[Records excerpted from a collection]
◆ ◆ ◆
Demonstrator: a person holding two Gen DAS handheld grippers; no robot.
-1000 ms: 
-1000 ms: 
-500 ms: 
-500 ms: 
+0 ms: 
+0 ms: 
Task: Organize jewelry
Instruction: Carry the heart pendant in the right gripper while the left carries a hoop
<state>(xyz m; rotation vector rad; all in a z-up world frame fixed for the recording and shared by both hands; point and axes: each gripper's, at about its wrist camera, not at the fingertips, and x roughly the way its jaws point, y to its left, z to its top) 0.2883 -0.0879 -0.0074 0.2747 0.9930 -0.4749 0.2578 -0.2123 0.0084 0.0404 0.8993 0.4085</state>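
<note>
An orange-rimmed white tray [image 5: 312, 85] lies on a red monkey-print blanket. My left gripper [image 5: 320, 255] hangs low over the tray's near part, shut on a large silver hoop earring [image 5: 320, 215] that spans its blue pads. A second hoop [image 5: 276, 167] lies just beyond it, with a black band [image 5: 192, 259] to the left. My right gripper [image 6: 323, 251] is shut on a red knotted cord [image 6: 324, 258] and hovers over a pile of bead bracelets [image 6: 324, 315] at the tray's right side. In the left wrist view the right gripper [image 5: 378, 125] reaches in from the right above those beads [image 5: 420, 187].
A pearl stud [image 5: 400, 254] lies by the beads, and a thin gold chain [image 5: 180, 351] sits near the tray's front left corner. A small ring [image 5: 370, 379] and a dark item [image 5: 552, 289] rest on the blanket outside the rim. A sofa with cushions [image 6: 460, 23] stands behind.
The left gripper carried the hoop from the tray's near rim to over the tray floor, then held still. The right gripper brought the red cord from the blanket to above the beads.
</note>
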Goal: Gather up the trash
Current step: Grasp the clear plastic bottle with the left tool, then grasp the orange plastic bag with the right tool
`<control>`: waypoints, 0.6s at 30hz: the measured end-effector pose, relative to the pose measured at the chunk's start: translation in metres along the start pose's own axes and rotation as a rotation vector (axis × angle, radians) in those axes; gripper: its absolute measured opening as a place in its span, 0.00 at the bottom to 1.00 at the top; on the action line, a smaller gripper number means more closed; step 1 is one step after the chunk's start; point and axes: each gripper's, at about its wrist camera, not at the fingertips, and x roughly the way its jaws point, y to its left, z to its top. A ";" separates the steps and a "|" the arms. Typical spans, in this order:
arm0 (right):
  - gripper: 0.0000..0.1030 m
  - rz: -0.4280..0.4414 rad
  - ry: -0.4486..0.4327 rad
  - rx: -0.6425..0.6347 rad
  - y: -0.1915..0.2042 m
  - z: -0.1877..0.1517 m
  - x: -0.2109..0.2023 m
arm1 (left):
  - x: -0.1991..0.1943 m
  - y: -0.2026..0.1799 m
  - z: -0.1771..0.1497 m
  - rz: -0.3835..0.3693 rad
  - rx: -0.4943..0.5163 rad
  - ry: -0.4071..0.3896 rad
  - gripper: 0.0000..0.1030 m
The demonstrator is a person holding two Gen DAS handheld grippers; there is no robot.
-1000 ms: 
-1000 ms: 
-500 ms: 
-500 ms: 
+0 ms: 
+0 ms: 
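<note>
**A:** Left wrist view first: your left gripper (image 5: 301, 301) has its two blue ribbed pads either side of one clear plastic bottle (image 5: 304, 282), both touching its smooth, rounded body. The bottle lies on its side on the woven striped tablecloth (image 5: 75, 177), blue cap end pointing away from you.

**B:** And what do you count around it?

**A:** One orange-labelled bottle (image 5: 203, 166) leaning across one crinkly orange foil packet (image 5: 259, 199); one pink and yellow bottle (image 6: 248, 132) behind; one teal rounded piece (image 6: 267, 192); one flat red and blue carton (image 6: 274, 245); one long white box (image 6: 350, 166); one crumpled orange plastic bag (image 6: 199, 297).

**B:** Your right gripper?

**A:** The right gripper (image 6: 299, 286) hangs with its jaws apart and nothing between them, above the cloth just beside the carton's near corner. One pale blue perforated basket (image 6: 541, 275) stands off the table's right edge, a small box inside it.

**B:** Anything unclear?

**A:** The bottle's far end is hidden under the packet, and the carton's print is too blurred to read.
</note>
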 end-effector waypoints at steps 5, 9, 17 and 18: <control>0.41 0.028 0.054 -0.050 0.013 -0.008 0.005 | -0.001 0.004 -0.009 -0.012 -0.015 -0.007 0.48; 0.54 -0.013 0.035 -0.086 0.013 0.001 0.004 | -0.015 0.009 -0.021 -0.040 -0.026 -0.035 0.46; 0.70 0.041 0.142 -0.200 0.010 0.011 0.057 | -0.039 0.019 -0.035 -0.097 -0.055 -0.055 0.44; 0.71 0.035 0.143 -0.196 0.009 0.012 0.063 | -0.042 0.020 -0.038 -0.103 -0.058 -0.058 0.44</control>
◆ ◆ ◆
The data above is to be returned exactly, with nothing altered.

**YOUR RESPONSE**
Demonstrator: a person holding two Gen DAS handheld grippers; no robot.
-1000 ms: 
-1000 ms: 
-500 ms: 
-500 ms: 
+0 ms: 
+0 ms: 
Task: Organize jewelry
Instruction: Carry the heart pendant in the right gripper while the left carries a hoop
<state>(xyz m; rotation vector rad; all in a z-up world frame fixed for the recording and shared by both hands; point and axes: each gripper's, at about its wrist camera, not at the fingertips, and x roughly the way its jaws point, y to its left, z to its top) 0.2883 -0.0879 -0.0074 0.2747 0.9930 -0.4749 0.2578 -0.2123 0.0084 0.0404 0.8993 0.4085</state>
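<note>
An orange-rimmed white tray [image 5: 312, 85] lies on a red monkey-print blanket. My left gripper [image 5: 320, 255] hangs low over the tray's near part, shut on a large silver hoop earring [image 5: 320, 215] that spans its blue pads. A second hoop [image 5: 276, 167] lies just beyond it, with a black band [image 5: 192, 259] to the left. My right gripper [image 6: 323, 251] is shut on a red knotted cord [image 6: 324, 258] and hovers over a pile of bead bracelets [image 6: 324, 315] at the tray's right side. In the left wrist view the right gripper [image 5: 378, 125] reaches in from the right above those beads [image 5: 420, 187].
A pearl stud [image 5: 400, 254] lies by the beads, and a thin gold chain [image 5: 180, 351] sits near the tray's front left corner. A small ring [image 5: 370, 379] and a dark item [image 5: 552, 289] rest on the blanket outside the rim. A sofa with cushions [image 6: 460, 23] stands behind.
The left gripper carried the hoop from the tray's near rim to over the tray floor, then held still. The right gripper brought the red cord from the blanket to above the beads.
</note>
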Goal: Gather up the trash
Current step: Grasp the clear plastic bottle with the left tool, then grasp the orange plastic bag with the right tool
`<control>`: waypoints, 0.6s at 30hz: the measured end-effector pose, relative to the pose measured at the chunk's start: translation in metres along the start pose's own axes and rotation as a rotation vector (axis × angle, radians) in those axes; gripper: its absolute measured opening as a place in its span, 0.00 at the bottom to 1.00 at the top; on the action line, a smaller gripper number means more closed; step 1 is one step after the chunk's start; point and axes: each gripper's, at about its wrist camera, not at the fingertips, and x roughly the way its jaws point, y to its left, z to its top. A ";" separates the steps and a "|" the arms. Typical spans, in this order:
arm0 (right):
  - gripper: 0.0000..0.1030 m
  - rz: -0.4280..0.4414 rad
  - ry: -0.4486..0.4327 rad
  - rx: -0.6425..0.6347 rad
  - y: -0.1915..0.2042 m
  - z: -0.1877..0.1517 m
  - x: -0.2109..0.2023 m
arm1 (left):
  - x: -0.1991..0.1943 m
  - y: -0.2026..0.1799 m
  - z: -0.1771..0.1497 m
  - rz: -0.3835..0.3693 rad
  - rx: -0.4943..0.5163 rad
  - ry: -0.4071..0.3896 rad
  - gripper: 0.0000..0.1030 m
The demonstrator is a person holding two Gen DAS handheld grippers; there is no robot.
-1000 ms: 
-1000 ms: 
-500 ms: 
-500 ms: 
+0 ms: 
+0 ms: 
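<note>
**A:** Left wrist view first: your left gripper (image 5: 301, 301) has its two blue ribbed pads either side of one clear plastic bottle (image 5: 304, 282), both touching its smooth, rounded body. The bottle lies on its side on the woven striped tablecloth (image 5: 75, 177), blue cap end pointing away from you.

**B:** And what do you count around it?

**A:** One orange-labelled bottle (image 5: 203, 166) leaning across one crinkly orange foil packet (image 5: 259, 199); one pink and yellow bottle (image 6: 248, 132) behind; one teal rounded piece (image 6: 267, 192); one flat red and blue carton (image 6: 274, 245); one long white box (image 6: 350, 166); one crumpled orange plastic bag (image 6: 199, 297).

**B:** Your right gripper?

**A:** The right gripper (image 6: 299, 286) hangs with its jaws apart and nothing between them, above the cloth just beside the carton's near corner. One pale blue perforated basket (image 6: 541, 275) stands off the table's right edge, a small box inside it.

**B:** Anything unclear?

**A:** The bottle's far end is hidden under the packet, and the carton's print is too blurred to read.
</note>
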 end-effector waypoints at steps 5, 9, 17 and 18: <control>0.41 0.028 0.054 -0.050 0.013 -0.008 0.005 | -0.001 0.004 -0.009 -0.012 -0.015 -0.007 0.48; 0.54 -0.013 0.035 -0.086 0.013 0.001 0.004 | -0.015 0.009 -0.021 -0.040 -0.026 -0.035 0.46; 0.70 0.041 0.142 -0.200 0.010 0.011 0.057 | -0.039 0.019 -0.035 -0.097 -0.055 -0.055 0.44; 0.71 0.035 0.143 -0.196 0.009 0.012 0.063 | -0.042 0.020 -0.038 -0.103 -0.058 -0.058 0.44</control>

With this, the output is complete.